31 JANUARY 2004, Page 24

THEODORE DALRYMPLE

I like to have a little nap in the afternoon, though I rarely have the opportunity to do so. I have reached the stage in life, though, when I rather regret waking up; I don't remember my dreams, exactly, hut! know that they are better and more entertaining than reality. To wake is to die a little.

I therefore had some slight sympathy with one of my patients last week, who had taken pills above and beyond the call of therapeutics in order to kill himself. He was a young man of not altogether prepossessing mien, and I asked him why he wanted to end it all.

'My head, doctor,' he said, 'it's full of thoughts all the time,' Full of thoughts? As compared with what? For some reason, an image of those polystyrene fragments that packers use to prevent damage to delicate objects in transit came to my mind's eye.

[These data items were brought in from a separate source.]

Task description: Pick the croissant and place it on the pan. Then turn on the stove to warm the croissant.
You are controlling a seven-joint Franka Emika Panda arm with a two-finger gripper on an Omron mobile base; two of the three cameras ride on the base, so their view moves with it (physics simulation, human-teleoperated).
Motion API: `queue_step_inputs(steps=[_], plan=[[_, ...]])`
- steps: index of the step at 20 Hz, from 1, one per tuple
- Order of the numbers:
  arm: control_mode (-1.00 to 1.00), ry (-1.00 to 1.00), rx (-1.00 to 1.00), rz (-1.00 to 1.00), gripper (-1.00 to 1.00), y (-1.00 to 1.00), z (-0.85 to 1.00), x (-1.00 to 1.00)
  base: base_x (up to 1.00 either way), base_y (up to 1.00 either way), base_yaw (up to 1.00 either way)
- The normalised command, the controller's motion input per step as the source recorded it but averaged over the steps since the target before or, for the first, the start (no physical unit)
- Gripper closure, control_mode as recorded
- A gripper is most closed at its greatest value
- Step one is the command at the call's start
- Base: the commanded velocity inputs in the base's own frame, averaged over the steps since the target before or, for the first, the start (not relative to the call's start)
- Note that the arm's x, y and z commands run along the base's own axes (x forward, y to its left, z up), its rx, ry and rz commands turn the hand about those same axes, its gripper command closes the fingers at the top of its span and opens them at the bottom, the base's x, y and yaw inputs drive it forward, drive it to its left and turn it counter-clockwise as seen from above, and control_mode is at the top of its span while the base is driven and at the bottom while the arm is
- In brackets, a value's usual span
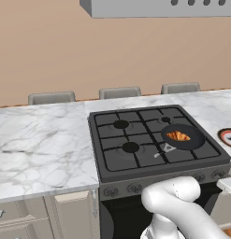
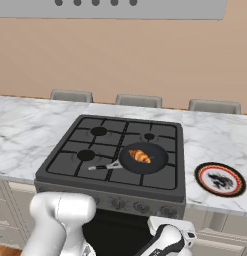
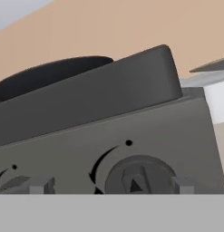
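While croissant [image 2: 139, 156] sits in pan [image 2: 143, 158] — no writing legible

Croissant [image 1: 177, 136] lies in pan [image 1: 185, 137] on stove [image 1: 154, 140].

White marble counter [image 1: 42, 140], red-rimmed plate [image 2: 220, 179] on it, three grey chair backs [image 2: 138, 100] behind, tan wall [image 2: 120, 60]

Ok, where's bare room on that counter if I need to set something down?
The marble counter left of the stove is bare. To the right, a red-rimmed plate takes the near part; bare marble lies behind it. The front-right burner holds the pan with the croissant.
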Motion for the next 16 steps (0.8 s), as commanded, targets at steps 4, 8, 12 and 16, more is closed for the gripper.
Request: queue_step_inputs(steps=[4, 8, 12, 16], plan=[[-1.0, -0.01, 0.0, 0.0, -1.0, -0.16, -0.16, 0.12, 0.0, 0.0, 0.0], [-1.0, -0.01, 0.0, 0.0, -1.0, -0.13, -0.14, 0.12, 0.0, 0.0, 0.0], [-1.0, -0.01, 0.0, 0.0, -1.0, -0.06, -0.13, 0.12, 0.0, 0.0, 0.0], [-1.0, -0.01, 0.0, 0.0, -1.0, 0.0, -0.08, 0.07, 0.0, 0.0, 0.0]])
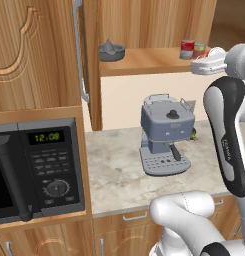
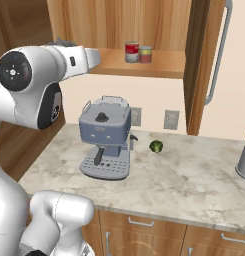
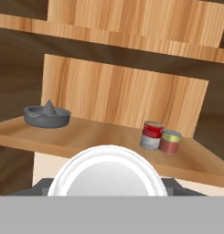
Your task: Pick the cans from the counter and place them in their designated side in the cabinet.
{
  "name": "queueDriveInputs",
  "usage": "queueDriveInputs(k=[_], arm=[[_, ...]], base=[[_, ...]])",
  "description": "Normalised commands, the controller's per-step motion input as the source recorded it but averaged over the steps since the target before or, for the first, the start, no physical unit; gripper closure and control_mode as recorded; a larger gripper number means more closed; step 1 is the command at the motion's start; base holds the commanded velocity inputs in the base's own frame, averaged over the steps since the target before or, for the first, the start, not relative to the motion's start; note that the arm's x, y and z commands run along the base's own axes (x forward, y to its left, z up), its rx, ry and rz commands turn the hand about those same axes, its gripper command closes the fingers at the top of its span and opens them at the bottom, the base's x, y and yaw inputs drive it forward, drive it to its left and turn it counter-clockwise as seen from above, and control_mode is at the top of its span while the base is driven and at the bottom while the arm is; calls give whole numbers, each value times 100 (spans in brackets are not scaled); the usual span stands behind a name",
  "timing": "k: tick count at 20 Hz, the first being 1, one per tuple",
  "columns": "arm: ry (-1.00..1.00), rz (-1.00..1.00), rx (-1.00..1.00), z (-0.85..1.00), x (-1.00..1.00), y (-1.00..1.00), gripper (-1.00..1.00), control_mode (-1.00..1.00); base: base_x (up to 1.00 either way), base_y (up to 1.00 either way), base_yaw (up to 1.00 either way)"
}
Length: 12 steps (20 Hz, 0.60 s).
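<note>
Here the cabinet [image 1: 154, 30] is the biggest thing in the left base view, its door [image 1: 89, 60] swung open at ten o'clock with the long silver bar handle [image 1: 80, 50] down its edge. Below it the counter [image 2: 194, 175] spreads across the lower half of both base views, veined beige stone. A black microwave [image 1: 36, 170] sits at eight o'clock in the left base view. On the counter stands a blue-grey espresso machine [image 2: 106, 142], and just beside it, toward three o'clock in the right base view, lies a small green vegetable [image 2: 155, 146], apart from the machine.

On the cabinet's plank shelf [image 3: 86, 139] a grey citrus juicer [image 3: 47, 115] rests at nine o'clock in the hand view. At four o'clock from it the cans stand side by side, touching or nearly so: the red can [image 3: 152, 135] with a pale lower band, and a shorter can [image 3: 170, 141] with a yellowish-green top at its right.

The gripper's fingers cannot be made out, so how far they are parted, or whether they hold anything, cannot be told.
</note>
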Motion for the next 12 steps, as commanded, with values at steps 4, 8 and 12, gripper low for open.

'When I start thinking, my head goes huge,' he added.

'What are you thinking about?' I asked. 'Fings in general.'

'What things?' 'Fings just aren't going right, they've all come at once, they're getting on top of me.'

I felt it was time for a leading question, otherwise we should be stuck for ever in the realms of philosophic abstraction.

`Do you have a girlfriend?' I asked.

'Yes, but she's doing mad fings. We need a break.'

'To get your head sorted?'

He looked at me with something like respect.

'Yes, that's right, how did you know?'

I modestly brushed aside the question of my psychological penetration, and asked him whether he had recently had an argument with his girlfriend and whether she had broken up with him.

'Yes.'

'Are you jealous and possessive of her?' 'I don't stop her going out.'

'Have you ever been violent to her?' 'Not much, only a slap. She's never had to go to hospital or nothing.'

I moved on to the question of drugs. Did he take crack, cannabis?

'Only when they come around me. Not all the time.'

And how often do they come around you?' 'About three or four times a week.' I telephoned his girlfriend. I heard the television in the background, as well as several children, not all of them his. I asked her about him.

'It's an on-off relationship and we've just had a child,' she said. 'I think I need some space.'

`To get your head sorted?'

'Yes.'

'Has he ever been violent towards you?'

'Yes.' She mentioned a number of occasions on which he had hit her: several times the number he had first thought of.

'Did you have an argument recently, just before he took the pills?'

'Yes, and he threatened to kill me.' 'Threatened to kill you?'

'Yes, but not kill as in kill.'

Kill as in what, then? Kill as in confer an inestimable benefit upon her? Kill as in offer her a box of chocolates?

'Why did he say he wanted to kill you?' 'He said I wasn't showing him enough love.'

I've always wondered what the Americans meant when they talked of Tough Love. Now I think I have some understanding. They don't mean love as in love — they mean love as in threatening to kill.